* Problem requirements
Return the material exactly, first line through the line containing "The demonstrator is", and nothing more. Pictures stay out.

* Raw data
********

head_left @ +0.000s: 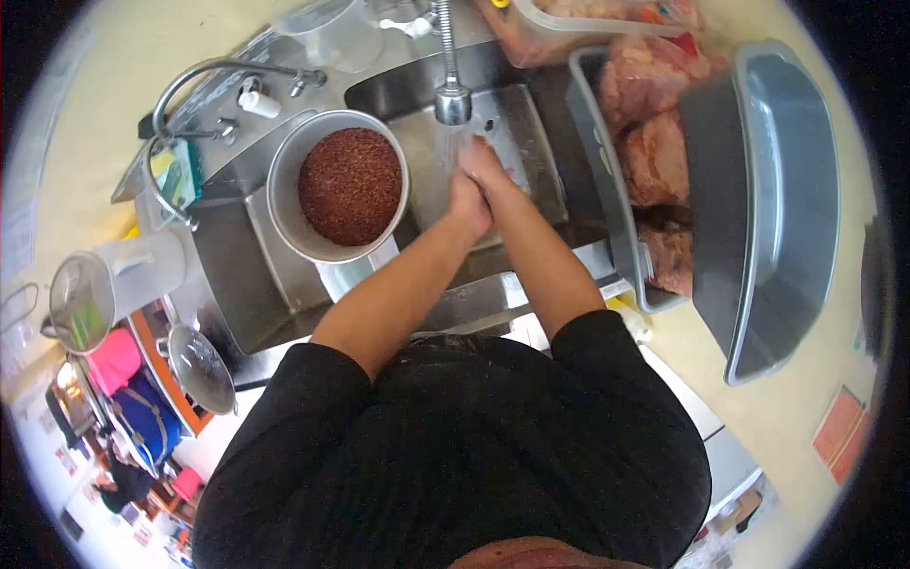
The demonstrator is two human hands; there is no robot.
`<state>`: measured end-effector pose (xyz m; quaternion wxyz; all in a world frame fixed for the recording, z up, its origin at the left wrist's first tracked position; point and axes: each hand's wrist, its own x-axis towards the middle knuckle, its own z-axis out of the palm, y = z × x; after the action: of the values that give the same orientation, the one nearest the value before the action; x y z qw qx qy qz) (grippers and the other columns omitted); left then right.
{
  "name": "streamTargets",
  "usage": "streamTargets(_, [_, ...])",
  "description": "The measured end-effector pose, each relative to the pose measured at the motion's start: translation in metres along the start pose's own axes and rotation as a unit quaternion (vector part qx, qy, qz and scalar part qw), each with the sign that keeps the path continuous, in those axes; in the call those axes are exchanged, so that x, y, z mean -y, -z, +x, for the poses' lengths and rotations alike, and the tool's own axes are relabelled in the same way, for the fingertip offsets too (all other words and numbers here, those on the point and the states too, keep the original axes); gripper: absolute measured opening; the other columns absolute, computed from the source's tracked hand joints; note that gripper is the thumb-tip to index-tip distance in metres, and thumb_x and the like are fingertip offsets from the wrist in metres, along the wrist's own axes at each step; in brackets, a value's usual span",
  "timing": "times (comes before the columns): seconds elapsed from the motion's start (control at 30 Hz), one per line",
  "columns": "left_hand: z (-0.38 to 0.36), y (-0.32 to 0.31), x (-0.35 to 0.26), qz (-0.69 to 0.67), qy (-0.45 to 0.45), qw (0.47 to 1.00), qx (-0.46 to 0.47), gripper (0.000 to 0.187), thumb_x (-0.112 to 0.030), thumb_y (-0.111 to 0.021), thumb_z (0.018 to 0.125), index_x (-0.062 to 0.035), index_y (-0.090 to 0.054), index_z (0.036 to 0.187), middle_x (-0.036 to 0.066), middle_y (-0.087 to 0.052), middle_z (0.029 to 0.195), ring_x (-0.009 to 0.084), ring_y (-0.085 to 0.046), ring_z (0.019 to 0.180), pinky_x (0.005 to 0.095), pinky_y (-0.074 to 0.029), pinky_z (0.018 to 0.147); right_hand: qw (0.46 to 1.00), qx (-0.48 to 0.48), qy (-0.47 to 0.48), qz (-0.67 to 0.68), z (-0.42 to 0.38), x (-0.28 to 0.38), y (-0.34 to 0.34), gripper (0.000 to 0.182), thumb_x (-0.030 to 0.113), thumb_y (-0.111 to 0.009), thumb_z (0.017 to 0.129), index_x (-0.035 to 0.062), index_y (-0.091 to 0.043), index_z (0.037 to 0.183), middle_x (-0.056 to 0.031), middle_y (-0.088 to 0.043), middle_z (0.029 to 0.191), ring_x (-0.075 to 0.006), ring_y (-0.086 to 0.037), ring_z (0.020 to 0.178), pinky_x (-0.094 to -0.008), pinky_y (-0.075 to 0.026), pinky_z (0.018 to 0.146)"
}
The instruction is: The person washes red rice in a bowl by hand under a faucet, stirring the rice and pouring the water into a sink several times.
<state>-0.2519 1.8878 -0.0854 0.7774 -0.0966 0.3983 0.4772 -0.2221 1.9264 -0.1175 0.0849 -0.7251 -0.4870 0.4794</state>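
Observation:
Water runs from the spray faucet (453,104) over my two hands, which touch each other above the right sink basin (545,152). My left hand (469,204) and my right hand (482,163) overlap, and their fingers are blurred and partly hidden by each other and the water. Left of them, a large metal pot (275,194) holds reddish-brown grains (351,185); it rests across the divider between the two basins.
A grey tub (583,123) with raw meat (654,161) stands right of the sink, beside an upright grey tub (796,218). A clear container (559,24) sits behind. At left are a curved faucet (204,66), a plastic jug (152,266) and a strainer (199,365).

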Motion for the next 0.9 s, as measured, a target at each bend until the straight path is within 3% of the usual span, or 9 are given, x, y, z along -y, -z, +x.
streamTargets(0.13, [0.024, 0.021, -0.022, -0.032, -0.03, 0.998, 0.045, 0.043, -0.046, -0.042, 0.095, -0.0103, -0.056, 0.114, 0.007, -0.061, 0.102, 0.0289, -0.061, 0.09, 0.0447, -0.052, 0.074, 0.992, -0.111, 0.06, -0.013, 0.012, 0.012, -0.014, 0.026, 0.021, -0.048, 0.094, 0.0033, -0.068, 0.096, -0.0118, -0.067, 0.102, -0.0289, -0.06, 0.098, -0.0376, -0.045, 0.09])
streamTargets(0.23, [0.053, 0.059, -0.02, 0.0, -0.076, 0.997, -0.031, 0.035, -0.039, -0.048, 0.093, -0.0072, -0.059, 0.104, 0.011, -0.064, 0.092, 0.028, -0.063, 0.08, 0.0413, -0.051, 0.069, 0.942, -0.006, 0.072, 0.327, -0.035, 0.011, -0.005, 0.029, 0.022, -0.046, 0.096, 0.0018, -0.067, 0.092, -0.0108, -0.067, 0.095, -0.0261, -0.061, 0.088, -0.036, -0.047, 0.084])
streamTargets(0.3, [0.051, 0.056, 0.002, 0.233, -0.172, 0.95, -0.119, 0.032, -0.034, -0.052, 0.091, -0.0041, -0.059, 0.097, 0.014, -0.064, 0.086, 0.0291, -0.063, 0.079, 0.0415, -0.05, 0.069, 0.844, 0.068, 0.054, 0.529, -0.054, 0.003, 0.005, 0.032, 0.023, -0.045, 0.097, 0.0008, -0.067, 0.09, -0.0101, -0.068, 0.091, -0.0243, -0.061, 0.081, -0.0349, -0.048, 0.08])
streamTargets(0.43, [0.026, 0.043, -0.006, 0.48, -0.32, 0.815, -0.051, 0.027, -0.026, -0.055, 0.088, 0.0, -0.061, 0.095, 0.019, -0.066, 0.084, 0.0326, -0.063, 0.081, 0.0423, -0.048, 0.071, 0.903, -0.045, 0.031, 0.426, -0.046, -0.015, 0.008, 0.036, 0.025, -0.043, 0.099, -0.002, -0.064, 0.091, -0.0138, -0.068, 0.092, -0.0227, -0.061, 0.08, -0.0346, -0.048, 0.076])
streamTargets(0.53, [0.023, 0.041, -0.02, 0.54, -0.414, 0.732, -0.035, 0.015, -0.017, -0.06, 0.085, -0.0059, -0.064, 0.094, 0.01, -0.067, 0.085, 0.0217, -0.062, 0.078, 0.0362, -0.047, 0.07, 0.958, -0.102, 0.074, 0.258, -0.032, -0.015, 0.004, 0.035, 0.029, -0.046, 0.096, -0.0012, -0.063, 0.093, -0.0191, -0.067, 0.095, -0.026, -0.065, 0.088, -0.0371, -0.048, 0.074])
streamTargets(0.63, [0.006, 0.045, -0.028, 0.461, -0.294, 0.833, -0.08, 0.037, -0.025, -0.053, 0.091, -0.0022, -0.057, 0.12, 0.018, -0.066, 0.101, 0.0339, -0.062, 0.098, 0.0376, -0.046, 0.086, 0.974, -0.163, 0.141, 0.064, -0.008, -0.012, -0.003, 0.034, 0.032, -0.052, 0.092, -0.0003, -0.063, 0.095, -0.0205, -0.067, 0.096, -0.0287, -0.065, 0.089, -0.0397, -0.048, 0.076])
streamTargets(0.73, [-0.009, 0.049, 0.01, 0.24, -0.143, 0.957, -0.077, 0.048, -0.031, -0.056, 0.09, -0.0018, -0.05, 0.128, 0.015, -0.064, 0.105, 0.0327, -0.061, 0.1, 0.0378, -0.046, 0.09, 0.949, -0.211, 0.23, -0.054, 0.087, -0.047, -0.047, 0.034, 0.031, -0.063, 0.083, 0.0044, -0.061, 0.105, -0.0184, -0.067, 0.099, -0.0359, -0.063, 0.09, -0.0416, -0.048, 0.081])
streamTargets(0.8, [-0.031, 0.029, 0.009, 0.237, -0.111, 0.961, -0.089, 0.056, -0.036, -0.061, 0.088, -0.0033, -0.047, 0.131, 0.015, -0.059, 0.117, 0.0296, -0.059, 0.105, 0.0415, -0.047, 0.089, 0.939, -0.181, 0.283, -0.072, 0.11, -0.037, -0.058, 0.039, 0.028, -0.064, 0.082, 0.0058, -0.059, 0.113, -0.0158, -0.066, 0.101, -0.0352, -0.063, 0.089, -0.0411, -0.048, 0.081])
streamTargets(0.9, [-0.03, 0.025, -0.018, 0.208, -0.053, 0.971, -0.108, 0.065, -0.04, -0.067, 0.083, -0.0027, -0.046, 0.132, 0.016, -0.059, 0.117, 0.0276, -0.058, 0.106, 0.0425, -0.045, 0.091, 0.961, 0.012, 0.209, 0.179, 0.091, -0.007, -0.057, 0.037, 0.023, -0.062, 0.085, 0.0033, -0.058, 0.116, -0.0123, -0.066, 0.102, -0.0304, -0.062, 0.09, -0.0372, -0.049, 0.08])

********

* Answer area
head_left @ +0.000s: 
The demonstrator is two human hands; there is no robot.

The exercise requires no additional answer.